**What is needed:**
Everything in the listing should be restated word for word.

**Data segment:**
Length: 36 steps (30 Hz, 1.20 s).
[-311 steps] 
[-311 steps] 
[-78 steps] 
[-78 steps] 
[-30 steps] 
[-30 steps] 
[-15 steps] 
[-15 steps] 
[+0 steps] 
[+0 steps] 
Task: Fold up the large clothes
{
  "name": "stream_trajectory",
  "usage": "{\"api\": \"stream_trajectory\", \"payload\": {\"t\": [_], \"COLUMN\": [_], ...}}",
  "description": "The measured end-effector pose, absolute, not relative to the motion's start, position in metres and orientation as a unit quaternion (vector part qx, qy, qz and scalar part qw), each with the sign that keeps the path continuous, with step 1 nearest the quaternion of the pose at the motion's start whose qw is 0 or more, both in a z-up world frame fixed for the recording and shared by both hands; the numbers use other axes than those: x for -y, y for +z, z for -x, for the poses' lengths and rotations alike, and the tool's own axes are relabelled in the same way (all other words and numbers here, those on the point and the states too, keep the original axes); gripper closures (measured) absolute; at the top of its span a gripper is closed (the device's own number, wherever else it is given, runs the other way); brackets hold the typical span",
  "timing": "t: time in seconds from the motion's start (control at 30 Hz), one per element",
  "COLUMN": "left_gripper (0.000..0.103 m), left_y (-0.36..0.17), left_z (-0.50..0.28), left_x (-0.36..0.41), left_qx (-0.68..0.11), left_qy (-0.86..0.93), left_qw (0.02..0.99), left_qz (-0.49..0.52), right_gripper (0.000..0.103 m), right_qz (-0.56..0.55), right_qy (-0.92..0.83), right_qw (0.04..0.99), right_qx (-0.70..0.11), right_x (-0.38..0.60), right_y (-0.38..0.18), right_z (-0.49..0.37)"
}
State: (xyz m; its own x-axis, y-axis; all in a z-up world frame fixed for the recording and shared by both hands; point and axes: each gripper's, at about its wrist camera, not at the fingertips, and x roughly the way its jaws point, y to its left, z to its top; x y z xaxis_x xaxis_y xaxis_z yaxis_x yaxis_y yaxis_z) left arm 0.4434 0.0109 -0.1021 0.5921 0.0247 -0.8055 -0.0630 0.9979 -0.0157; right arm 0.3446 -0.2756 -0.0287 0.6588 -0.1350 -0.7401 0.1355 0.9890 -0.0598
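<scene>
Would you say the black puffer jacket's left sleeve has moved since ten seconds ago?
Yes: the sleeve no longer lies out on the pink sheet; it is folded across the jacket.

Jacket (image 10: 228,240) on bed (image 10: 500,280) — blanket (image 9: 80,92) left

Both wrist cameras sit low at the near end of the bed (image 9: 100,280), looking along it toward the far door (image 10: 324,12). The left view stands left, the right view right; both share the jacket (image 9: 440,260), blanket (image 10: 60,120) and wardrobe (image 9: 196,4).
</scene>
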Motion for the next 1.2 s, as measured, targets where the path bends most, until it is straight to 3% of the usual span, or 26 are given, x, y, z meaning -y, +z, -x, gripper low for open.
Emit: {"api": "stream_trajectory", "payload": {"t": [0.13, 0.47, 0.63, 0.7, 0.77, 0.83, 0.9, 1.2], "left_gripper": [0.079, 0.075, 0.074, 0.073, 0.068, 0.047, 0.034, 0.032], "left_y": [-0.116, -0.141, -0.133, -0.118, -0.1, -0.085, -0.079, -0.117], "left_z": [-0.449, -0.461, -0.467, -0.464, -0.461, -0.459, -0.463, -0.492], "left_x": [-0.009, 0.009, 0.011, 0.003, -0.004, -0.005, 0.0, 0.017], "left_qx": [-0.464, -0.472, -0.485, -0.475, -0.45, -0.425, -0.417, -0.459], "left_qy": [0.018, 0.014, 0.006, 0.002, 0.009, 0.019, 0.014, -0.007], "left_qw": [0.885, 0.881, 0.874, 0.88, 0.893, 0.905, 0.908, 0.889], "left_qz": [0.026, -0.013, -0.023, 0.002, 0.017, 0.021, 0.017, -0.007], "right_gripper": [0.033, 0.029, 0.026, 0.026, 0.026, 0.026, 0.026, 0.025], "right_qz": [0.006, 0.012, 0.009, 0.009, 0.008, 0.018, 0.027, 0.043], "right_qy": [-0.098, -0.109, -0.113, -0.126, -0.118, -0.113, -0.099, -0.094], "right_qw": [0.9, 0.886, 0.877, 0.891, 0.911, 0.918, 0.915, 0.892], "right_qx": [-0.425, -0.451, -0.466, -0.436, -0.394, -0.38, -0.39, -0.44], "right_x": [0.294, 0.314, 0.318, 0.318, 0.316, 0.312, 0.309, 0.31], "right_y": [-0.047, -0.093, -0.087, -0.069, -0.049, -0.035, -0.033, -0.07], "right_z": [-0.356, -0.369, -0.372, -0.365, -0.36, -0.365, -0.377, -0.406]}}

**Answer to this problem:**
Length: 36 steps (30 Hz, 1.20 s).
[-311 steps] 
[-311 steps] 
[-78 steps] 
[-78 steps] 
[-30 steps] 
[-30 steps] 
[-15 steps] 
[-15 steps] 
[+0 steps] 
[+0 steps] 
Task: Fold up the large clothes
{
  "name": "stream_trajectory",
  "usage": "{\"api\": \"stream_trajectory\", \"payload\": {\"t\": [_], \"COLUMN\": [_], ...}}",
  "description": "The measured end-effector pose, absolute, not relative to the motion's start, position in metres and orientation as a unit quaternion (vector part qx, qy, qz and scalar part qw), each with the sign that keeps the path continuous, with step 1 nearest the quaternion of the pose at the motion's start whose qw is 0 or more, both in a z-up world frame fixed for the recording and shared by both hands; the numbers use other axes than those: x for -y, y for +z, z for -x, for the poses' lengths and rotations alike, and the tool's own axes are relabelled in the same way (all other words and numbers here, those on the point and the states too, keep the original axes); gripper closures (measured) absolute; at the top of its span a gripper is closed (the device's own number, wherever else it is given, runs the other way); brackets hold the typical span",
  "timing": "t: time in seconds from the motion's start (control at 30 Hz), one per element",
  "COLUMN": "left_gripper (0.000..0.103 m), left_y (-0.36..0.17), left_z (-0.50..0.28), left_x (-0.36..0.41), left_qx (-0.68..0.11), left_qy (-0.86..0.93), left_qw (0.02..0.99), left_qz (-0.49..0.52), right_gripper (0.000..0.103 m), right_qz (-0.56..0.55), right_qy (-0.92..0.83), right_qw (0.04..0.99), right_qx (-0.70..0.11), right_x (-0.38..0.60), right_y (-0.38..0.18), right_z (-0.49..0.37)"
}
State: (xyz m; its own x-axis, y-axis; all in a z-up world frame fixed for the recording and shared by both hands; point and axes: each gripper's, at about its wrist camera, not at the fingertips, and x roughly the way its jaws point, y to its left, z to its top; x y z xaxis_x xaxis_y xaxis_z yaxis_x yaxis_y yaxis_z) left arm 0.4434 0.0109 -0.1021 0.5921 0.0247 -0.8055 -0.0630 0.9979 -0.0157; right arm 0.3446 -0.2756 -0.0287 0.6588 -0.1350 -0.7401 0.1355 0.9890 -0.0598
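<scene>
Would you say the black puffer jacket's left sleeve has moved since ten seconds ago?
Yes: the sleeve no longer lies out on the pink sheet; it is folded across the jacket.

Jacket (image 10: 228,240) on bed (image 10: 500,280) — blanket (image 9: 80,92) left

Both wrist cameras sit low at the near end of the bed (image 9: 100,280), looking along it toward the far door (image 10: 324,12). The left view stands left, the right view right; both share the jacket (image 9: 440,260), blanket (image 10: 60,120) and wardrobe (image 9: 196,4).
</scene>
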Motion for the next 1.2 s, as measured, targets where the path bends most, until it is straight to 3% of the usual span, or 26 are given, x, y, z meaning -y, +z, -x, gripper low for open.
Emit: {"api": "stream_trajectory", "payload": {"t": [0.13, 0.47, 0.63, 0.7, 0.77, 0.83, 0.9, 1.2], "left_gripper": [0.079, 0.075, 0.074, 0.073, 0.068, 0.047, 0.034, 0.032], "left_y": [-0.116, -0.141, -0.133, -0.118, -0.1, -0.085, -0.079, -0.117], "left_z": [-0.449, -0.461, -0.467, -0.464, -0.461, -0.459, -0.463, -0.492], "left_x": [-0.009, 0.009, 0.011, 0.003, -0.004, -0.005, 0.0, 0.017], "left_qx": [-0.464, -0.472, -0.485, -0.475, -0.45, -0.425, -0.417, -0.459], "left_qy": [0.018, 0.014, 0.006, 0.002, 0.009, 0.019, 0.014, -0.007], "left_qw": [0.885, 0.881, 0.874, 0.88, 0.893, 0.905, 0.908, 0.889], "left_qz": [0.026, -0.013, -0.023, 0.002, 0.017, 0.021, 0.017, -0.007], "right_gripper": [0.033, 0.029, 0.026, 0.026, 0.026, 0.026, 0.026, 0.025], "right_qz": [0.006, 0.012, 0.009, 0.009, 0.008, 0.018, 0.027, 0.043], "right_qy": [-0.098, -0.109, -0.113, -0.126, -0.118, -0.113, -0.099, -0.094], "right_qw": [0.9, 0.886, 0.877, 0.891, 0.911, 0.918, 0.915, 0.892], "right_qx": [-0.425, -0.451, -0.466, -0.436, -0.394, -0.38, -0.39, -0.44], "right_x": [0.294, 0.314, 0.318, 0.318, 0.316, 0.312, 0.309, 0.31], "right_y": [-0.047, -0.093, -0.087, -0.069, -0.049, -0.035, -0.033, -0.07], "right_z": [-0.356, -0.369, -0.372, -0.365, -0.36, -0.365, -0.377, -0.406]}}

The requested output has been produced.